If you feel like taking a trip to New Delhi or Mumbai this summer, skip the flight and hop on the 6 train to Astor Place. There, at the White Box Theater at 440 Studios, Malini Srinivasan accompanied by Kadhambari Sridhar and Umesh Venkatesan will transport you not only to the Indian subcontinent, but also back in time to the second century, B.C. with their mesmerizing Bharathanatyam performance, Being Becoming.
At first, she’ll hide from you behind the translucent magenta curtain, where she will skillfully put on her make-up so her already beautiful eyes will dazzle even brighter. Then she will wrap the jiggling bracelets around her ankles. Next, she will weave flowers in her hair – and the curtain will rise – lifted by the other two dancers as if to invite the audience into a world none of us really know. For the next hour or so, the lithe and nimble trio clad in gold, blue and red iridescent costumes will tell us stories about a spiritual seeker, a woman in love and even about the Hindu gods Shiva and Parvati – all without a single word. The artists don’t need any sounds but the music and the changing staccato of its beat. The mastery of Bharathanatyam is being able to tell the story without speaking.
One of the oldest Indian classical dance forms, Bharathanatyam has a name as complex as the techniques it employs. In Tamil, a language spoken in South India, Bha- stands for Bhavam (expression), Ra- for Ragam (music) and Ta- for Talam (beat or rhythm) while Natyam means dance. So if Bharathanatyam looks unpronounceable, try Bharatha Natyam.
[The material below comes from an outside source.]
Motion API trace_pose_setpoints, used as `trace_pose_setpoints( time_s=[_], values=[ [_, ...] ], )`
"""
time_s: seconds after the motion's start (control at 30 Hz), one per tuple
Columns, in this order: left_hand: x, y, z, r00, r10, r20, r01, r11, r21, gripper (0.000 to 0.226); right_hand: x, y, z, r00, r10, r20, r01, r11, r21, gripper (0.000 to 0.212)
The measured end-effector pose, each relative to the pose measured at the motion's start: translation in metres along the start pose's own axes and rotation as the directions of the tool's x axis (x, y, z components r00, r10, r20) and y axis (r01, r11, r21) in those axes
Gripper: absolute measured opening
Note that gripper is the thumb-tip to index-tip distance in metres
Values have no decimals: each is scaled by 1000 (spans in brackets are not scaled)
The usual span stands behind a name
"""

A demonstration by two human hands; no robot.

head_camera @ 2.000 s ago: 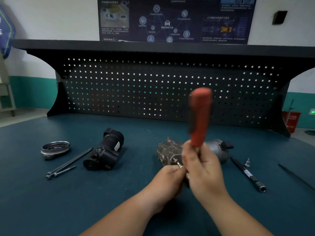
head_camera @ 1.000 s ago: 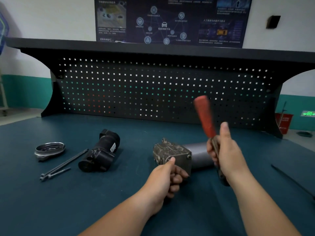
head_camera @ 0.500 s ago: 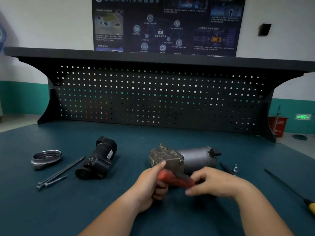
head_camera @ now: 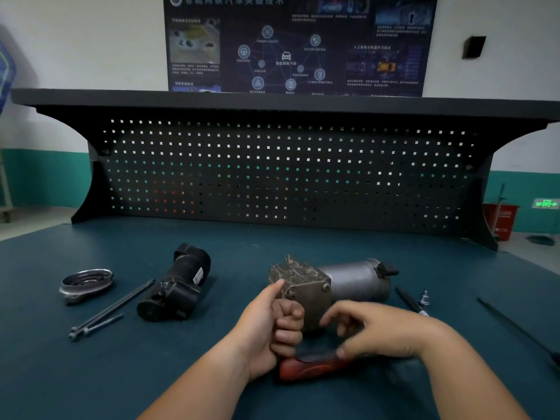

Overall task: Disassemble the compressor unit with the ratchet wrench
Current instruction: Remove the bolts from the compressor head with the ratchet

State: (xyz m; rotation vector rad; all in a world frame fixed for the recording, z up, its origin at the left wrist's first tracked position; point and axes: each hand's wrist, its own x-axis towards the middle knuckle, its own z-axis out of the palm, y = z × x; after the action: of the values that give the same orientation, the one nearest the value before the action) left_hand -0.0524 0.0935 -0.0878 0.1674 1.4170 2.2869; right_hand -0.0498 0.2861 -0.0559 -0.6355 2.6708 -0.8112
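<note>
The compressor unit (head_camera: 339, 283), a grimy grey block with a metal cylinder behind it, lies on the green bench mat at centre. My left hand (head_camera: 269, 328) is curled into a fist against the block's near end, thumb pressed on its face; nothing shows inside the fist. The ratchet wrench (head_camera: 306, 368) lies flat on the mat in front of the unit, its red handle pointing left and its head hidden under my hands. My right hand (head_camera: 378, 328) hovers over it with fingers spread and blurred, one fingertip touching the handle.
A black motor part (head_camera: 175, 286), a metal ring cover (head_camera: 86, 283) and two long bolts (head_camera: 109, 310) lie to the left. A black extension bar (head_camera: 407, 298), a small socket (head_camera: 423, 298) and a long thin tool (head_camera: 515, 325) lie to the right. A pegboard (head_camera: 288, 177) walls the back.
My right hand swung the red-handled wrench down from upright, laid it on the mat before the unit and loosened its grip. My left hand stayed at the block's end.
</note>
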Motion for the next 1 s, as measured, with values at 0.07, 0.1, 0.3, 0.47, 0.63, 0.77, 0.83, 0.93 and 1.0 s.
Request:
trace_pose_setpoints(
  time_s=[0.07, 0.1, 0.3, 0.47, 0.63, 0.77, 0.83, 0.93, 1.0],
  values=[
    [0, 1, 0, 999, 12, -40, -12, 1000, 3, 60, 8, -10, 10, 961, -132, -244, 147, 988, 47, 26],
    [0, 2, 0, 998, 17, -65, -16, 1000, 11, 60, 14, -15, 17, 900, -198, -388, 223, 975, 22, 24],
    [-3, 1, 4, 979, 52, -198, -17, 985, 172, 52, 36, -30, 43, 668, -253, -700, 307, 950, -50, 13],
    [-5, 0, 5, 957, 146, -251, -57, 942, 331, 54, 41, -33, 48, 645, -199, -737, 306, 952, 11, 24],
    [-6, -2, 5, 951, 188, -247, -77, 914, 398, 50, 40, -33, 48, 660, -137, -739, 303, 948, 94, 27],
    [-6, 0, 7, 954, 179, -241, -78, 923, 378, 42, 32, -32, 39, 692, -131, -710, 407, 883, 235, 22],
    [-8, 2, 8, 954, 201, -224, -120, 936, 331, 32, 28, -30, 34, 709, -190, -679, 433, 877, 207, 23],
    [-13, 5, 9, 916, 333, -224, -229, 892, 390, 18, 26, -28, 31, 688, -279, -670, 435, 897, 73, 28],
    [-18, 6, 11, 885, 413, -214, -286, 846, 450, 15, 24, -29, 33, 688, -324, -649, 467, 882, 55, 31]
  ],
)
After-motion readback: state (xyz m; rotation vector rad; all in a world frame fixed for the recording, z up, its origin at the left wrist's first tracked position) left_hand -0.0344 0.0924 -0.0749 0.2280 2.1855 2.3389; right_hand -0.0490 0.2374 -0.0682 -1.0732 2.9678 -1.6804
Having evolved from ancient Indian dancing, Bharatha Natyam is characterized by nrtta – the movement technique of complex rhythmic patterns and sharp and clear geometric shapes made by the dancers’ bodies. Another unique characteristic of this classic art form is abhinaya, the mastery of expression, and the dancers’ use of hand gestures and symbols to relate the story and their emotions to the audience.
There is a reason why the performance in called Being Becoming. It’s not just a beguiling title, made to catch your eye in the nearly 200 Fringe shows this year. The name takes its origin in the essential ideas of Hindu and Buddhist beliefs, presenting the concept that a person can become one with the object of his or her desire or devotion. This idea, also popular in Indian poetry and painting, weaves through the performance pieces of the show: the spiritual seeker wishes to unite with Lord Shiva and the lovesick maiden wants to be one with Lord Vishnu.
Granted or not, their desires and explorations are a way to disappear in your dreams, and a form of meditation, perhaps. And so the dance goes on with its sharp and precise hand movements, the seductive head rolls and the gentle flutter of eyelashes followed by fervent looks up above for an ultimate solution for all the mortal and immortal ills – leading us through the wonders of Indian mythology and thousands of years of history.
Malini Srinivasan and Dancers
Choreographer: Malini Srinivasan
She puts on her make-up and becomes a classical Bharatanatyam dancer. With each dazzling gesture she transforms into a playful child, forlorn lover, or Ardhanariswara: half-man, half-woman. Join us on a journey where gestures create and each of us transforms.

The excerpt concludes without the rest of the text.